==== Available data ====

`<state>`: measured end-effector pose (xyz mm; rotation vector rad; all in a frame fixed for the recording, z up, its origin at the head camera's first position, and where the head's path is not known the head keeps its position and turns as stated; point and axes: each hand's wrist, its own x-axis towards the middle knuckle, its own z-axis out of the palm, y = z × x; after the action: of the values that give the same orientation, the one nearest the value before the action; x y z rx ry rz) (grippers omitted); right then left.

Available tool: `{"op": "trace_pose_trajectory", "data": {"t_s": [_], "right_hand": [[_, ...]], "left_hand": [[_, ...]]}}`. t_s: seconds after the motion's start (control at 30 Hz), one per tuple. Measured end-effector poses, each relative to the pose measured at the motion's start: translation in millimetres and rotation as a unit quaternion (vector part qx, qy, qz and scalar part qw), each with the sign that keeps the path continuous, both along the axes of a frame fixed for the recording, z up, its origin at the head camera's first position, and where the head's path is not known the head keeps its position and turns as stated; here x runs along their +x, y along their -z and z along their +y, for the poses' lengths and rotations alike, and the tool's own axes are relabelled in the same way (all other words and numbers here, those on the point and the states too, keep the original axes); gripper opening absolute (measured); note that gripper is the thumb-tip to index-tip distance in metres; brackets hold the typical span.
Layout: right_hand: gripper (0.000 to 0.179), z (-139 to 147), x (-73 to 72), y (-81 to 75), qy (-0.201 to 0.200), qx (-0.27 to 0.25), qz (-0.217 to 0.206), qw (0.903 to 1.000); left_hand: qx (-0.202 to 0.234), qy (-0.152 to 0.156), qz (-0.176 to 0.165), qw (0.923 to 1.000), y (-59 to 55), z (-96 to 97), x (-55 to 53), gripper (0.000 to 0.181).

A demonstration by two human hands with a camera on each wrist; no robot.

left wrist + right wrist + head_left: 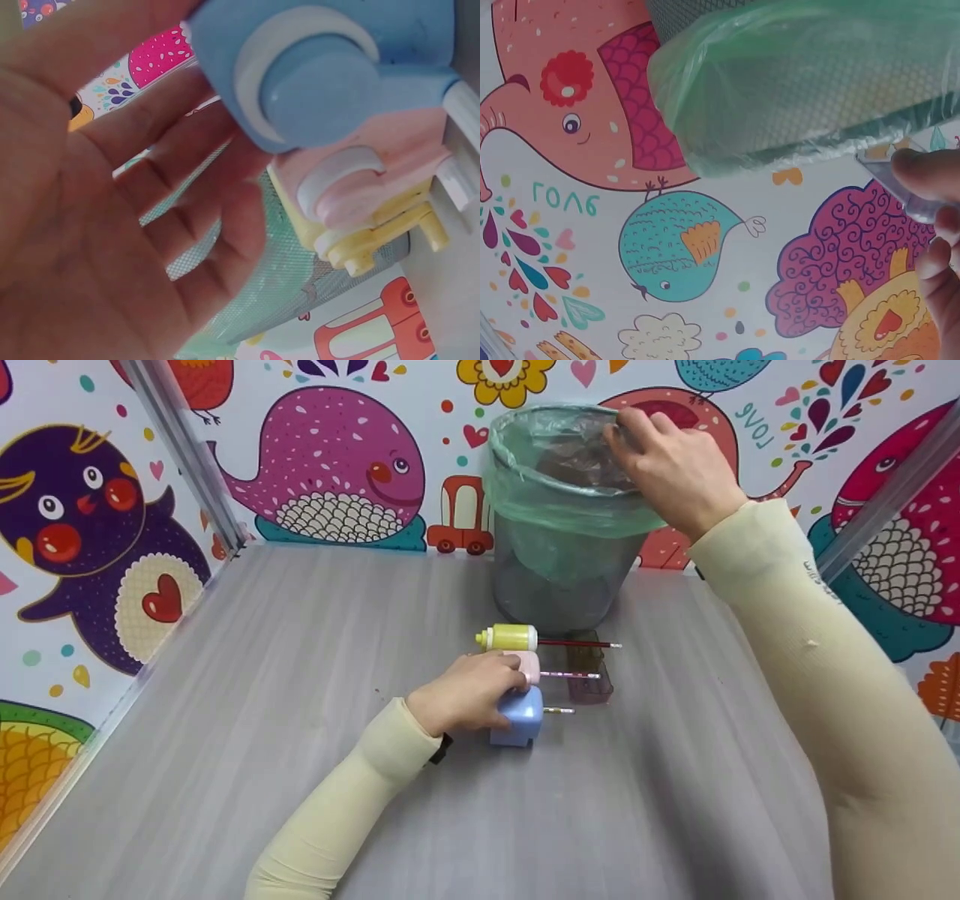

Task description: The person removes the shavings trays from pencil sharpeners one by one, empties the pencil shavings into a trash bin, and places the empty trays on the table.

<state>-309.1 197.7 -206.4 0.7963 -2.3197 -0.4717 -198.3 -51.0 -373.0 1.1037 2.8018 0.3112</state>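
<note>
Three crank pencil sharpeners stand side by side: a blue pencil sharpener, a pink pencil sharpener and a yellow pencil sharpener, each with a pencil sticking out to the right. My left hand grips the blue one between thumb and fingers; its crank shows in the left wrist view. Above the bin's right rim, my right hand pinches a clear plastic shavings tray, seen in the right wrist view. The tray's contents cannot be made out.
A grey mesh waste bin lined with a green bag stands behind the sharpeners, against the patterned wall. Dark see-through trays lie beneath the pencil ends on the grey table.
</note>
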Motion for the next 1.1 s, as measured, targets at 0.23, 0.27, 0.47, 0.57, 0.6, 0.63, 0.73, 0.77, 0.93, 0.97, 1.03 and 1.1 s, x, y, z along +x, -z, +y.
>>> {"op": "trace_pose_trajectory", "data": {"t_s": [0.23, 0.27, 0.47, 0.57, 0.6, 0.63, 0.73, 0.77, 0.93, 0.97, 1.03, 1.1], "right_hand": [[0.061, -1.2, 3.7, -0.4, 0.003, 0.051, -0.021, 0.9985], [0.061, -1.5, 4.0, -0.6, 0.005, 0.052, -0.024, 0.9983], [0.063, -3.9, 6.2, -0.1, 0.013, 0.058, -0.023, 0.998], [0.064, -4.2, 8.4, -0.6, 0.014, 0.067, -0.021, 0.9974], [0.063, -4.2, 9.0, -1.1, 0.013, 0.065, -0.019, 0.9976], [0.063, -3.9, 9.6, -1.1, 0.014, 0.065, -0.014, 0.9977], [0.063, -3.4, 10.0, -0.7, 0.011, 0.066, 0.004, 0.9977], [0.063, -3.4, 9.9, -0.4, 0.008, 0.067, 0.009, 0.9977], [0.059, -4.2, 8.3, 0.4, -0.015, 0.061, 0.016, 0.9979], [0.059, -4.4, 8.6, 0.5, -0.016, 0.062, 0.015, 0.9979], [0.06, -5.2, 9.3, 0.8, -0.015, 0.067, 0.013, 0.9975], [0.061, -5.6, 10.8, 1.1, -0.008, 0.075, 0.012, 0.997]], "left_hand": [[-0.004, -0.003, -0.007, 1.0, 1.6, 0.1, -0.2, 0.04], [-0.004, -0.003, -0.009, 0.9999, 2.0, 0.4, -0.1, 0.041], [-0.003, -0.008, -0.015, 0.9999, 2.5, 1.3, 0.3, 0.043], [-0.004, -0.006, -0.008, 0.9999, 1.3, 1.5, -0.3, 0.042], [-0.005, -0.005, -0.006, 1.0, 1.2, 1.7, -0.8, 0.041], [-0.005, -0.004, -0.005, 1.0, 0.9, 1.7, -1.1, 0.041], [-0.005, -0.006, -0.008, 0.9999, 0.2, 2.0, -1.2, 0.041], [-0.005, -0.006, -0.007, 0.9999, 0.1, 1.8, -1.3, 0.041], [-0.003, -0.002, 0.004, 1.0, 0.8, 1.0, -1.4, 0.038], [-0.002, -0.001, 0.006, 1.0, 0.9, 1.0, -1.4, 0.037], [-0.003, -0.001, 0.005, 1.0, 1.1, 0.9, -1.3, 0.038], [-0.003, -0.002, 0.001, 1.0, 1.5, 0.7, -1.3, 0.038]]}}
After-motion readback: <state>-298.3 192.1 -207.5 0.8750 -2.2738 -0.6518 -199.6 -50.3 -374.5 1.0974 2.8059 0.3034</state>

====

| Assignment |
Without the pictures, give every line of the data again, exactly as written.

| Output |
`<state>`: measured end-effector pose (xyz mm; rotation vector rad; all in a frame fixed for the recording, z up, its origin at the head camera's first position, and where the head's path is not known the head keeps its position and turns as stated; point and axes: each hand's wrist, its own x-axis towards the middle knuckle, its own z-axis out of the palm, y = z × x; after the action: of the values that give the same orientation, the one nearest the value before the action; x y z rx ry rz) (grippers omitted); right then left.

Available tool: `{"op": "trace_pose_trajectory", "data": {"t_s": [_], "right_hand": [[_, ...]], "left_hand": [[_, ...]]}}`. t_s: seconds after the motion's start (control at 30 Hz), one per tuple. Measured end-effector poses, each relative to the pose measured at the motion's start: translation in millimetres and rotation as a unit quaternion (vector part qx, qy, qz and scalar part qw), each with the sign that keeps the path continuous, both along the axes of a frame fixed for the recording, z up, its origin at the head camera's first position, and where the head's path is not known the head keeps its position and turns as stated; here x runs along their +x, y along their -z and z along their +y, for the poses' lengths and rotations alike, and the tool's own axes are relabelled in the same way (all other words and numbers here, those on the point and the states too, keep the original axes); gripper opening absolute (measured); note that gripper is the thumb-tip to index-tip distance in metres; brackets hold the typical span.
Layout: right_hand: gripper (0.000 to 0.179), z (-139 to 147), x (-73 to 72), y (-81 to 75), qy (-0.201 to 0.200), qx (-0.27 to 0.25), qz (-0.217 to 0.206), qw (0.903 to 1.000); left_hand: qx (-0.202 to 0.234), qy (-0.152 to 0.156), qz (-0.176 to 0.165), qw (0.923 to 1.000), y (-59 to 55), z (-96 to 97), x (-55 to 53), gripper (0.000 to 0.181).

A demonstration by two human hands with a camera on each wrist; no robot.

left wrist + right wrist + head_left: 

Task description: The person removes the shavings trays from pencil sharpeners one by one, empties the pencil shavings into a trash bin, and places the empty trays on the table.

<state>-309.1 197.7 -206.4 0.7963 -2.3197 -0.4717 -198.3 -51.0 -373.0 1.1037 2.8018 0.3112</state>
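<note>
Three crank pencil sharpeners stand side by side: a blue pencil sharpener, a pink pencil sharpener and a yellow pencil sharpener, each with a pencil sticking out to the right. My left hand grips the blue one between thumb and fingers; its crank shows in the left wrist view. Above the bin's right rim, my right hand pinches a clear plastic shavings tray, seen in the right wrist view. The tray's contents cannot be made out.
A grey mesh waste bin lined with a green bag stands behind the sharpeners, against the patterned wall. Dark see-through trays lie beneath the pencil ends on the grey table.
</note>
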Motion for the next 1.1 s, as measured, targets at 0.23, 0.27, 0.47, 0.57, 0.6, 0.63, 0.73, 0.77, 0.93, 0.97, 1.03 and 1.1 s, x, y, z along +x, -z, +y.
>>> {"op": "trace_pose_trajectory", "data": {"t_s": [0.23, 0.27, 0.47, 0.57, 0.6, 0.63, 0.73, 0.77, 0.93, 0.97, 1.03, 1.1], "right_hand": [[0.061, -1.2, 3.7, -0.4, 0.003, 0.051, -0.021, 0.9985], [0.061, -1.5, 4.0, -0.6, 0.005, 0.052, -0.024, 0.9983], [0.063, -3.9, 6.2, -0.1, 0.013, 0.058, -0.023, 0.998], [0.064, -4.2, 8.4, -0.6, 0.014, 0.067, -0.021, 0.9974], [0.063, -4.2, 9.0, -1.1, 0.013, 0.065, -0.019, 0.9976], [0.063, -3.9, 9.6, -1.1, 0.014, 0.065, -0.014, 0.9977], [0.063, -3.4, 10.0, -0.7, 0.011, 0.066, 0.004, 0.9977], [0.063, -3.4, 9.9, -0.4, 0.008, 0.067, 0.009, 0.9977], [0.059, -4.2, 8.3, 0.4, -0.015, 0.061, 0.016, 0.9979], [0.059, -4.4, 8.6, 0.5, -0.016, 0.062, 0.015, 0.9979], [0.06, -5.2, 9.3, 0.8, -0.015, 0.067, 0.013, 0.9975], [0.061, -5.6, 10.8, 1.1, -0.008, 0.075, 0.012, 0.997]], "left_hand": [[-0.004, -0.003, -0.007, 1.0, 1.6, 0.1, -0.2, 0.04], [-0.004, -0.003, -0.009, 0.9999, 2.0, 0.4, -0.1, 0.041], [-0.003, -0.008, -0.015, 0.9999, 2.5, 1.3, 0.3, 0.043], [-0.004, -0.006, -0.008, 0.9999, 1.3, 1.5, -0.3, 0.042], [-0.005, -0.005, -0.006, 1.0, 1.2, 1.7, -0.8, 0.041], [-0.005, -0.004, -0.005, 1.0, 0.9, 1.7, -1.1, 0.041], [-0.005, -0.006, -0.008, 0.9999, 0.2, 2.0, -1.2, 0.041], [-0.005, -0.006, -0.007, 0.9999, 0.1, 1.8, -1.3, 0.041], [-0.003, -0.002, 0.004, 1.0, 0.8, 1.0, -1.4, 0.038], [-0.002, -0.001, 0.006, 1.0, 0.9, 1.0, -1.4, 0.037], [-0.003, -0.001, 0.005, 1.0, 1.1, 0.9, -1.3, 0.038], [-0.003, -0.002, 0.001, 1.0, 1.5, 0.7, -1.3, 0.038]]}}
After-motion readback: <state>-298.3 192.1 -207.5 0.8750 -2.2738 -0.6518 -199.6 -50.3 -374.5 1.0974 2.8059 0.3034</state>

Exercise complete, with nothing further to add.